Le portage salarial est une alternative au travail indépendant qui connaît un essor considérable en France. Cette forme d’emploi permet à des professionnels autonomes de bénéficier du statut de salarié tout en conservant leur liberté d’action. Pourtant, le cadre juridique du portage salarial a longtemps été flou, suscitant interrogations et débats. Cet article vous propose de découvrir les principales évolutions législatives concernant le portage salarial, ainsi que leurs implications pour les travailleurs et les entreprises.
Le cadre législatif initial : la loi de modernisation du marché du travail de 2008
Le portage salarial a été reconnu pour la première fois par le législateur français avec la loi n° 2008-596 du 25 juin 2008 portant modernisation du marché du travail. Cette loi a posé les bases d’une régulation en définissant le portage salarial comme « un ensemble de relations contractuelles organisées entre une entreprise de portage, une personne portée et des entreprises clientes comportant pour la personne portée le régime du salariat et la rémunération de sa prestation chez le client par l’entreprise de portage ».
L’ordonnance de 2015 : un encadrement renforcé du portage salarial
Malgré cette première reconnaissance législative, le cadre juridique du portage salarial restait lacunaire. L’ordonnance n° 2015-380 du 2 avril 2015 relative au portage salarial est venue combler ces lacunes en apportant des précisions sur la définition du portage salarial, les conditions d’exercice et les droits des travailleurs concernés.
L’ordonnance de 2015 a notamment posé les principes suivants :
- Le travailleur porté doit être un professionnel qualifié, disposant d’une expertise, d’une compétence ou d’un savoir-faire qui justifie le recours au portage salarial.
- Le contrat conclu entre le travailleur porté et l’entreprise de portage salarial doit être un contrat à durée indéterminée (CDI).
- Le travailleur porté doit bénéficier de la garantie financière de l’entreprise de portage, qui assure le paiement des salaires et des cotisations sociales en cas de défaillance de celle-ci.
- L’entreprise cliente doit respecter les règles applicables en matière de santé et sécurité au travail.
La loi Travail de 2016 : une intégration dans le Code du travail
Avec la promulgation de la loi n° 2016-1088 du 8 août 2016, dite loi Travail ou loi El Khomri, le portage salarial a été intégré dans le Code du travail.
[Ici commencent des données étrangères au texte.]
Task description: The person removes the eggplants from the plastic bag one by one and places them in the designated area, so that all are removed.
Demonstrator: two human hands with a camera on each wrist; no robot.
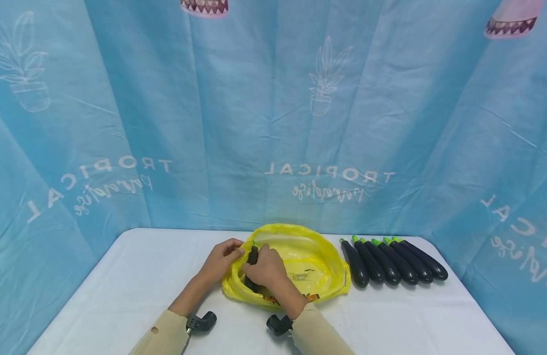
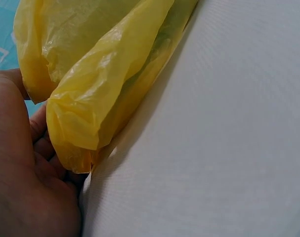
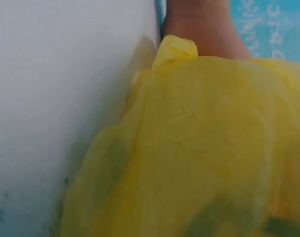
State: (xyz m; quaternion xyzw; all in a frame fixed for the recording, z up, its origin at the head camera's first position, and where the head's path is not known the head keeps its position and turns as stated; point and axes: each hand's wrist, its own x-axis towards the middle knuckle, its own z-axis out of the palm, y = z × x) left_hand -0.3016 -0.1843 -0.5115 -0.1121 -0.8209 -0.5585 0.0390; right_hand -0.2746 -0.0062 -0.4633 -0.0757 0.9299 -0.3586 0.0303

Cette loi a repris les dispositions de l’ordonnance de 2015 et les a complétées par de nouvelles mesures, notamment :
- La limitation de la durée des missions de portage salarial à 36 mois, renouvellements inclus.
- La possibilité pour le travailleur porté de bénéficier d’un compte épargne-temps (CET).
- L’obligation pour l’entreprise cliente de consulter le comité social et économique (CSE), lorsqu’il existe, avant de recourir au portage salarial.
- La création d’une contribution spécifique à la charge des entreprises de portage salarial, destinée à financer les actions de formation professionnelle des travailleurs portés.
Les accords collectifs : une négociation entre partenaires sociaux
Outre les évolutions législatives, le cadre juridique du portage salarial a également été enrichi par des accords collectifs. En effet, plusieurs accords ont été conclus entre les organisations représentatives des travailleurs et des employeurs, afin d’adapter les dispositions légales aux spécificités du secteur.
Ces accords ont notamment permis :
- D’établir un bareme minimal de rémunération pour les travailleurs portés, en fonction de leur niveau d’expertise et de leur ancienneté.
- D’encadrer les modalités de mise en place et de suivi des missions de portage salarial, avec la création d’un document de mission et d’un comité de suivi.
- De renforcer la protection sociale des travailleurs portés, notamment en matière de prévoyance et de retraite.
La jurisprudence : un éclairage sur les enjeux du portage salarial
Enfin, il convient de noter que la jurisprudence a également joué un rôle important dans la définition et l’encadrement du portage salarial. Plusieurs décisions de justice ont ainsi contribué à préciser les contours de cette pratique, notamment en ce qui concerne :
- Le respect des règles relatives au travail temporaire, avec des exigences similaires en matière de contrat de mise à disposition et de rémunération minimale.
- L’application du régime juridique spécifique au portage salarial, qui exclut le recours à d’autres formes d’emploi (travail indépendant, auto-entrepreneuriat) pour les prestations réalisées par le travailleur porté.
- La distinction entre le portage salarial et le détachement illégal, qui suppose une intention frauduleuse et une violation caractérisée des droits du travailleur.
Ainsi, la législation du portage salarial a connu d’importantes évolutions au cours des dernières années, sous l’impulsion conjointe du législateur, des partenaires sociaux et des juges. Ce cadre juridique renforcé permet aujourd’hui d’offrir une meilleure protection aux travailleurs portés et de sécuriser le recours au portage salarial pour les entreprises clientes.